Grady got in the way, and she ended up handling his abs instead.
She yanked her hand back. “Get out of my way, West.”
He leaned in close enough that she could see the amber banding the dark blue of his eyes. “You don’t even realize, do you?” His gaze drifted from her mouth to her nose to the brim of her dorky hat. Seconds passed.
“Realize what?” Charity prompted. Dear Lord, why did her voice have to sound as if she’d gone without water for a week?
“No one’s in your way but you.”
She was damned tired of hearing that from him. “What are you, Seattle’s answer to Confucius?”
“Why don’t you visit some time and find out?”
Her brain sputtered. Since it wasn’t the first time he’d made the suggestion, she had to assume he was serious. She took off her hat, threw it at the seat beside her, and
struggled to cold-shoulder the cautious glee zinging through her veins. “That’s not going to happen.”
“Why not?”
Before her brain could even try to draft a response, he leaned in, and lightly grazed his teeth along her earlobe.

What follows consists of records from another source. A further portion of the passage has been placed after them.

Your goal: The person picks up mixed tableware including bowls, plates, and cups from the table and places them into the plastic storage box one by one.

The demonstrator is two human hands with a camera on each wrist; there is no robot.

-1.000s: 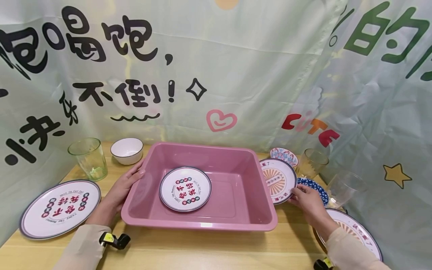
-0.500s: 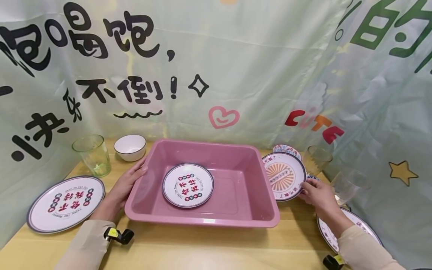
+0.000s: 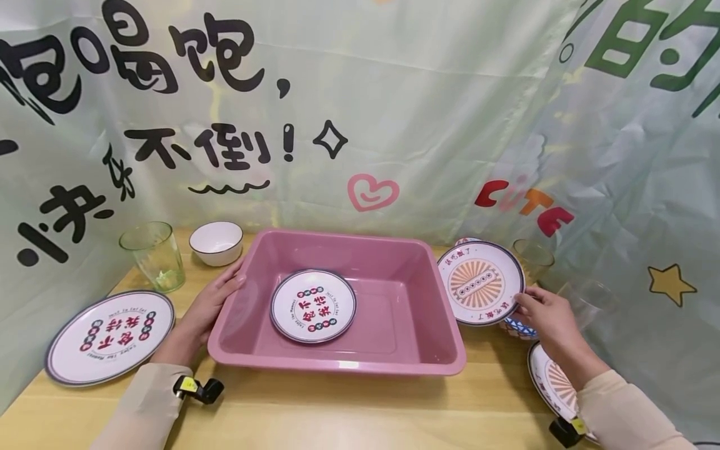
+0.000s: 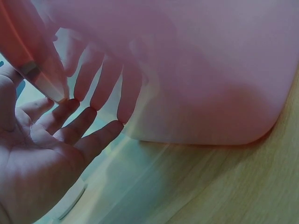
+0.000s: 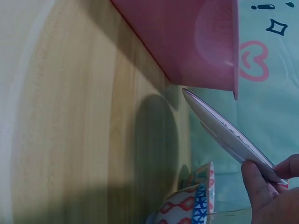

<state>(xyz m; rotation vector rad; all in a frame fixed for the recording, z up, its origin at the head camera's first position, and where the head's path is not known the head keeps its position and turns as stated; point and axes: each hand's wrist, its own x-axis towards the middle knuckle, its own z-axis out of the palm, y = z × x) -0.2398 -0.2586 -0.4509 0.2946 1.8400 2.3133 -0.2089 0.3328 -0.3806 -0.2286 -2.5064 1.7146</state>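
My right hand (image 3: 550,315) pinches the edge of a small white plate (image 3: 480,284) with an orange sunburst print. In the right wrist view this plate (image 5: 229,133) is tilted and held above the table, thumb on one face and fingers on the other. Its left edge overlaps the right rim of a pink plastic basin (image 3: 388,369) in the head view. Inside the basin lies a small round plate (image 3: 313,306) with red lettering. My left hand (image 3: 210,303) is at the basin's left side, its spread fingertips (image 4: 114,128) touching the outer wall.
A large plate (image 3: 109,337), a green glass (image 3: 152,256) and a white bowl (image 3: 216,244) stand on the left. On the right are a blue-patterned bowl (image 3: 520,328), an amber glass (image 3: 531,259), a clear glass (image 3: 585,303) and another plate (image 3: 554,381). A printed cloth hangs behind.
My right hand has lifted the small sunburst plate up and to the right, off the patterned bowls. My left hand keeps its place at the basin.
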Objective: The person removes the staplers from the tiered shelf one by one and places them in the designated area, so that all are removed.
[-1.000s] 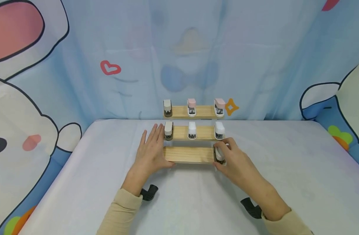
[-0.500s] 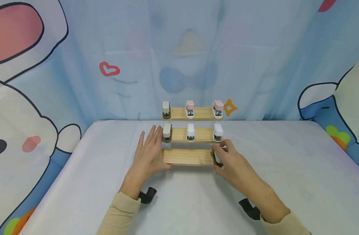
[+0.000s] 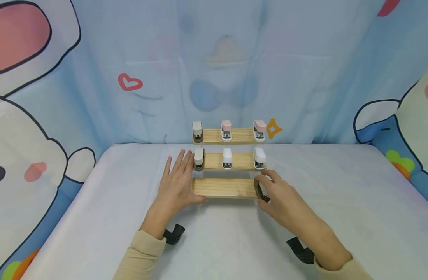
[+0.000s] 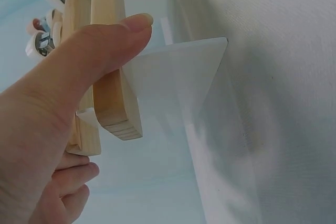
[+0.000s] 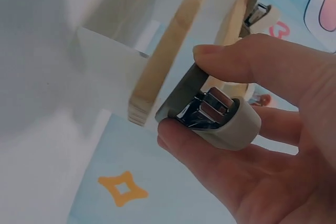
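A stepped rack has wooden boards on translucent side panels. My left hand (image 3: 176,182) lies at the rack's left side with fingers straight, its thumb (image 4: 113,40) resting across the front of the lowest board (image 3: 223,188). At that board's right end, my right hand (image 3: 282,200) pinches a mini stapler (image 5: 184,94) between thumb and fingers. This stapler has a dark grey base and an off-white top. It is tilted, its base turned toward the board; a narrow gap shows between them in the right wrist view.
The middle board (image 3: 216,161) carries off-white and white mini staplers. On the top board (image 3: 212,135) stand a grey-white stapler (image 3: 197,131) and two pink ones (image 3: 226,130). A white cloth (image 3: 340,186) covers the table, and a printed blue curtain (image 3: 158,42) hangs behind.
My right hand has shifted slightly right with the stapler, which has tilted so its grey base shows along the board's end. My left hand keeps its place at the rack.
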Tool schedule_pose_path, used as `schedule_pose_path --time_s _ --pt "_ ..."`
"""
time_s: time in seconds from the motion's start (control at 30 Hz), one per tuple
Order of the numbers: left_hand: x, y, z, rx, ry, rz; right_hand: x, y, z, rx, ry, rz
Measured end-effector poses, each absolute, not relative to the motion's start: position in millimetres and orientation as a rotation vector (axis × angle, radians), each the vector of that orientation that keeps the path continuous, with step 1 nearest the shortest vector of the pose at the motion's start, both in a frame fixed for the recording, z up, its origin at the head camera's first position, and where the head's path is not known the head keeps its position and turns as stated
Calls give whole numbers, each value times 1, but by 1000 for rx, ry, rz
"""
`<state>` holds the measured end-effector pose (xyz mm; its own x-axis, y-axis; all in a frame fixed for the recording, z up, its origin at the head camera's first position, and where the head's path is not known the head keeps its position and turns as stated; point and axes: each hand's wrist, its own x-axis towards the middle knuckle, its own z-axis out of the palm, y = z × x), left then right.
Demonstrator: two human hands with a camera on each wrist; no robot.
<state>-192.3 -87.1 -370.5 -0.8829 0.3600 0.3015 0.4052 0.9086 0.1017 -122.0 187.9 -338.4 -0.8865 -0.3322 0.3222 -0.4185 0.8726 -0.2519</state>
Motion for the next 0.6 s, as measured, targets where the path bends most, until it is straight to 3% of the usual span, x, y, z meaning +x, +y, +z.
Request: schedule_pose_path --time_s 0.6 --pt "-190 -88 -371 -583 -2751 -186 -137 232 -327 389 -2819 450"
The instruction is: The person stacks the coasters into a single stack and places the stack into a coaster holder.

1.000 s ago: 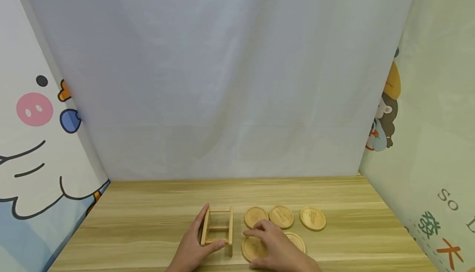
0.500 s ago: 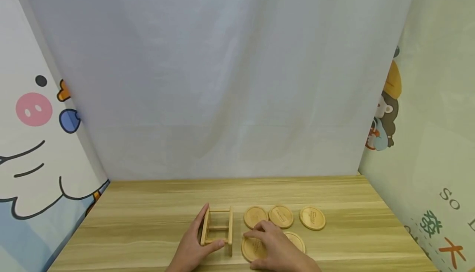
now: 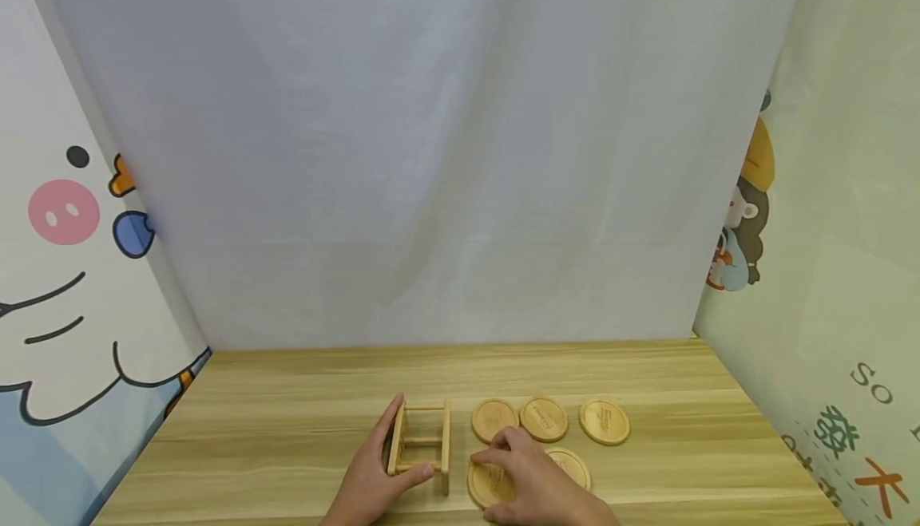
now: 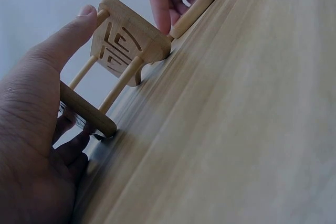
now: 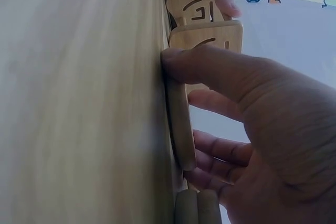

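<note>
In the head view my left hand [image 3: 372, 462] grips a small wooden coaster holder [image 3: 446, 448], fingers along its left side and thumb on the front rod. The left wrist view shows the holder's cut-out end panel [image 4: 131, 38] and its round rods, with no coaster visible between the panels. To the right, my right hand [image 3: 541, 480] pinches a round wooden coaster [image 3: 489, 486] by its edge, the thumb at the near side. That coaster [image 5: 181, 124] lies flat on the table in the right wrist view. Another coaster [image 3: 573, 467] is partly hidden behind the right hand.
Three more round coasters lie in a back row: a left one [image 3: 494, 420], a middle one [image 3: 544, 419] and a right one [image 3: 604, 422]. The wood-grain table [image 3: 302, 398] ends at a pale cloth backdrop [image 3: 460, 191]. Printed cartoon walls flank both sides.
</note>
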Action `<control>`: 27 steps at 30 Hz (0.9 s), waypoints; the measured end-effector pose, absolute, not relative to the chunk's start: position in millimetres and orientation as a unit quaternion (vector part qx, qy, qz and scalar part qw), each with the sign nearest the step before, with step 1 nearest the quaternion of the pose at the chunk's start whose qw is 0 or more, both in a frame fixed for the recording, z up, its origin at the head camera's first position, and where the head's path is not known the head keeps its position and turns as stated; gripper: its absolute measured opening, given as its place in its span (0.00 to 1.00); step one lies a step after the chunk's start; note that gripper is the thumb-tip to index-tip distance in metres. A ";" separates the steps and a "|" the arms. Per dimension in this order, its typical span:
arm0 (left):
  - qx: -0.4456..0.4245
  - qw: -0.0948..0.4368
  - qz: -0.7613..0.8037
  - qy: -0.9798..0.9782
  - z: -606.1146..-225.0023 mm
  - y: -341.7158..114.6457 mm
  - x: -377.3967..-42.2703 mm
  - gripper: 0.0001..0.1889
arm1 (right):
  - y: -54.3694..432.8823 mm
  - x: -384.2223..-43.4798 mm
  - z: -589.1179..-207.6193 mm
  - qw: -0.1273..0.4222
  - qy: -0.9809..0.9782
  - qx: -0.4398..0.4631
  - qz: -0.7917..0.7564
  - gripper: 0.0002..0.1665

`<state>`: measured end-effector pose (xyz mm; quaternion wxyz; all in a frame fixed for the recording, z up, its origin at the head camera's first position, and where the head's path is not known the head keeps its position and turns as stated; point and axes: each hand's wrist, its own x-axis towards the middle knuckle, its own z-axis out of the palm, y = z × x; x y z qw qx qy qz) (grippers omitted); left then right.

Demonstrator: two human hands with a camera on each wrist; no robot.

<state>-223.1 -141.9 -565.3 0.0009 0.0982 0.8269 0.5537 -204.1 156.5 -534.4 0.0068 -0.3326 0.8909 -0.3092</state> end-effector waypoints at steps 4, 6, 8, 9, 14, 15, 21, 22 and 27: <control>0.099 0.001 0.555 0.826 -565.3 -142.3 -223.4 0.59 | 155.6 -203.8 -533.8 0.004 0.891 -0.334 -0.308 0.37; 0.100 0.001 0.556 0.825 -565.2 -142.2 -223.2 0.59 | 155.3 -203.6 -533.4 0.002 0.891 -0.333 -0.308 0.37; 0.101 0.001 0.557 0.824 -564.9 -141.9 -222.9 0.59 | 155.0 -203.3 -533.0 0.000 0.891 -0.333 -0.308 0.36; 0.102 0.001 0.557 0.824 -564.8 -141.7 -222.8 0.59 | 154.9 -203.1 -532.7 0.000 0.891 -0.334 -0.308 0.36; 0.104 0.001 0.558 0.823 -564.1 -141.6 -222.6 0.58 | 154.2 -202.7 -531.9 -0.007 0.892 -0.329 -0.310 0.36; 0.103 0.001 0.558 0.823 -563.9 -141.7 -222.5 0.58 | 154.0 -202.6 -531.7 -0.008 0.892 -0.327 -0.312 0.36; 0.104 -0.001 0.556 0.824 -561.7 -141.9 -222.1 0.58 | 154.1 -200.4 -529.6 -0.024 0.892 -0.319 -0.320 0.36; 0.106 -0.002 0.555 0.825 -561.5 -141.8 -221.9 0.59 | 154.2 -200.1 -528.9 -0.028 0.891 -0.320 -0.321 0.36; 0.113 -0.010 0.549 0.828 -561.4 -142.0 -221.5 0.59 | 155.0 -198.2 -525.1 -0.058 0.887 -0.328 -0.319 0.36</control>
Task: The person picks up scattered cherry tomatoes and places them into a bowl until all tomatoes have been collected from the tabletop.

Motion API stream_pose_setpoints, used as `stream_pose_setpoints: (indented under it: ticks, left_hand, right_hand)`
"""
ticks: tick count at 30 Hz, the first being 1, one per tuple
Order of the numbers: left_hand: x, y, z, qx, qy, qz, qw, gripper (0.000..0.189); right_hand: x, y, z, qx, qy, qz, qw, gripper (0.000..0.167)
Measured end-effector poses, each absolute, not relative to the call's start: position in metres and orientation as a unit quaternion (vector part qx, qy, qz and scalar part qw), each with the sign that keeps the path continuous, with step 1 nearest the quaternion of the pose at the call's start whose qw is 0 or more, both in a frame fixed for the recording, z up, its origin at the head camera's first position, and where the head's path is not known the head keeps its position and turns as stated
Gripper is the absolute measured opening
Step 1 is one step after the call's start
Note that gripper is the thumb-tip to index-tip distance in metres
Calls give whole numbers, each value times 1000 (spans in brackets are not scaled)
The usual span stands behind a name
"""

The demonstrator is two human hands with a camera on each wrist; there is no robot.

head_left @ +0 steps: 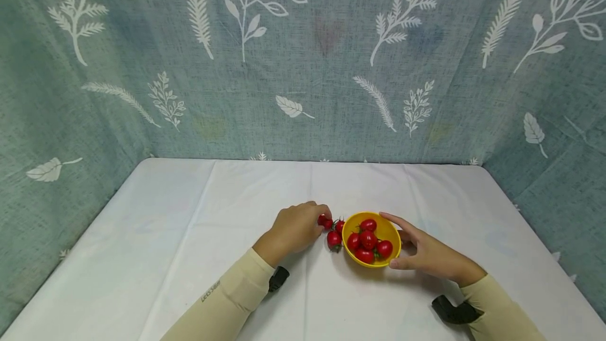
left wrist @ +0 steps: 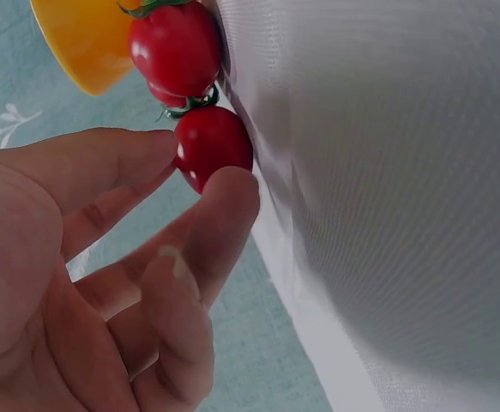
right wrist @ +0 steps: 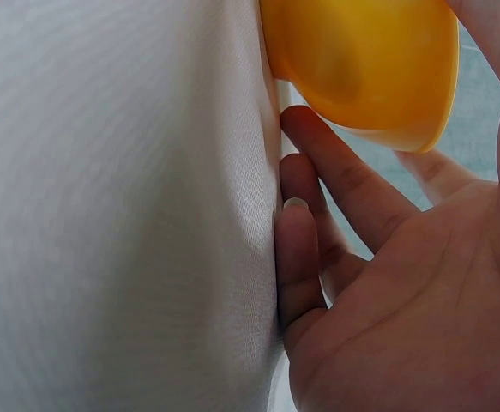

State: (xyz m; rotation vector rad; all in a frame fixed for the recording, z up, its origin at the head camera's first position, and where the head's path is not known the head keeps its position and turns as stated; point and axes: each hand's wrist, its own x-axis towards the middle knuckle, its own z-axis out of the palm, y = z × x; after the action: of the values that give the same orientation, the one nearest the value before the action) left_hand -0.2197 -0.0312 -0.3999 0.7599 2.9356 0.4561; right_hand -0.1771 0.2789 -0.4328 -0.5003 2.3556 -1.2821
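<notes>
A yellow bowl (head_left: 347,249) stands on the white table with several red cherry tomatoes (head_left: 368,239) in it. My right hand (head_left: 423,254) holds the bowl from its right side, index finger along the far rim and thumb at the near rim; in the right wrist view its other fingers reach low by the bowl's wall (right wrist: 378,69). Left of the bowl, several more tomatoes (head_left: 334,239) lie close together on the cloth. My left hand (head_left: 297,227) pinches the outermost cherry tomato (left wrist: 211,146) between thumb and fingertips. Another tomato (left wrist: 177,47) with a green stem sits right beside it.
A white cloth (head_left: 227,257) covers the table, with fold lines running across it. Grey-green curtains (head_left: 326,109) with white leaf prints hang behind and at both sides. Black wrist-camera mounts (head_left: 455,310) stick out under the sleeves, near the tabletop.
</notes>
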Motion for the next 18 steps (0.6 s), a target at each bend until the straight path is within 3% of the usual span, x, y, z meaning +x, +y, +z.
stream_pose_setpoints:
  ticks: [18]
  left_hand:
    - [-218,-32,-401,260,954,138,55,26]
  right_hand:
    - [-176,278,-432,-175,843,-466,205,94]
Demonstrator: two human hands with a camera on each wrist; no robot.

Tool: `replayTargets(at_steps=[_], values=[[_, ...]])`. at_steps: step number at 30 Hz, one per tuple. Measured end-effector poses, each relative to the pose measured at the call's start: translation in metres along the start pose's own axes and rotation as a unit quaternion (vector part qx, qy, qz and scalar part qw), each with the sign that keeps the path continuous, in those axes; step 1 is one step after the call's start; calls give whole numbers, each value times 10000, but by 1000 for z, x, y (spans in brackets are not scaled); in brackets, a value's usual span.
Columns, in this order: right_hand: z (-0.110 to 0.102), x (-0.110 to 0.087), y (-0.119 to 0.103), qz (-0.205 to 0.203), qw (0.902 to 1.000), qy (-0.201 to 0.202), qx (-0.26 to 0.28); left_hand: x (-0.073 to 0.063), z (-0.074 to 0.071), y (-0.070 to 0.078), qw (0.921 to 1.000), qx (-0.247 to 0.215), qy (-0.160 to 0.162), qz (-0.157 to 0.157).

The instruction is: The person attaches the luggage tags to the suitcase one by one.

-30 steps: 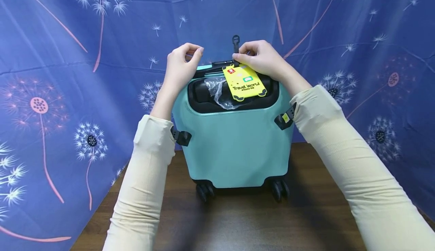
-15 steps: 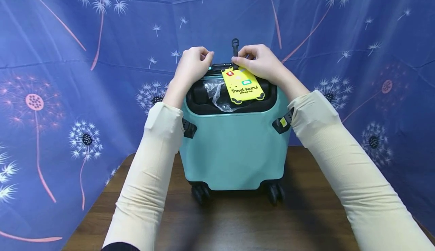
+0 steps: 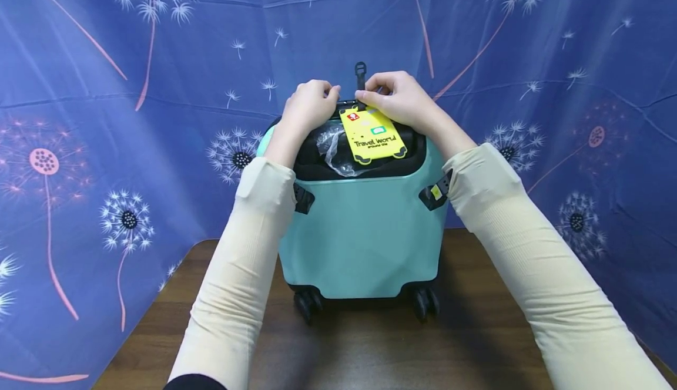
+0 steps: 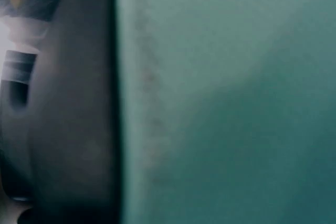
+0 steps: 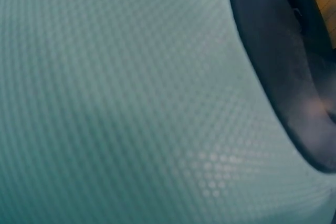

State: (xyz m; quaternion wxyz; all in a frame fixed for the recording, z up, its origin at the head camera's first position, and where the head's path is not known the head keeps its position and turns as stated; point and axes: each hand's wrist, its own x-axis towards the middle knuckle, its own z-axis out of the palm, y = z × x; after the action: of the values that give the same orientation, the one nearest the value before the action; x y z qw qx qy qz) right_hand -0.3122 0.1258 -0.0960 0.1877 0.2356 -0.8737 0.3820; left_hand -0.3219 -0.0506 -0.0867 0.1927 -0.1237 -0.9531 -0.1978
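A teal suitcase (image 3: 365,237) stands upright, its black top recess holding a crumpled clear plastic wrap (image 3: 335,149). My right hand (image 3: 399,97) pinches the black strap (image 3: 361,76) of a yellow luggage tag (image 3: 372,134) between thumb and fingers; the strap's buckle end points up. The tag hangs over the recess, printed "Travel World". At the left end of the black top handle (image 3: 346,105), my left hand (image 3: 311,105) has its fingers bent and thumb beside them; I cannot tell whether it grips anything. Both wrist views show the teal shell (image 4: 226,98) close up, with neither hand visible.
The suitcase's black wheels (image 3: 307,305) rest on a brown wood tabletop (image 3: 349,349). Behind hangs a blue dandelion-print cloth (image 3: 185,84). Dark wrist-worn devices, such as the right one (image 3: 435,193), sit close to the shell.
My left hand has come down and right, from the air beside the suitcase to the handle by the tag. My right hand keeps its pinch on the strap. The suitcase has shifted slightly left in view.
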Motion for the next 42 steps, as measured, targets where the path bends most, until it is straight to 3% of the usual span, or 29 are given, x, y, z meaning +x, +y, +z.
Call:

Grady chuckled when she shuddered. “All I’m asking is that you keep an open mind.”
“It’s not my mind you want open.” She shoved at him. “Sex is one thing. Friendship’s another. Anyway it doesn’t matter. The job comes first.”
“The job?”
“My job.” Charity finger-combed her sweat-streaked hair.
He followed the motion. “Why’d you cut it?”
The change in subject startled her. Relieved the crap out of her, too. Her shoulders bounced. “Self-preservation. Gives the scrappy ones less to grab on to. How about you? Why’d you cut yours?”
“Same as you. Image. Clients prefer their personal asset managers with tidy hair.”
“Tidy hair, tidy profits?”
“Something like that.”
“We’re not the same people,” Charity blurted. “It wouldn’t be the same.”
Grady’s mouth took on a seductive curve, with more than a hint of smug. “I’m happy to report my…reflexes…aren’t as hair-trigger as they used to be. I can guarantee it would be better.”
Her pelvic muscles gathered, but memories of all the ways he’d once looked out for her had started to overlay the visions of lusty, sweaty sex, and if she didn’t get her ass out of there, she’d end up blubbering all over the man.
“I have to go,” she said, unable to keep the desperation out of her voice.
His eyes narrowed, but he moved out of the way. As she jammed the key into the ignition, he pushed her door shut and stepped back, the need in his expression giving way to speculation.
Her body sagged under the weight of self-disdain. They’d once been so honest with each other. Slowly she opened her door, and climbed back down to the pavement. Grady watched her, body braced, sunglasses dangling from his right hand.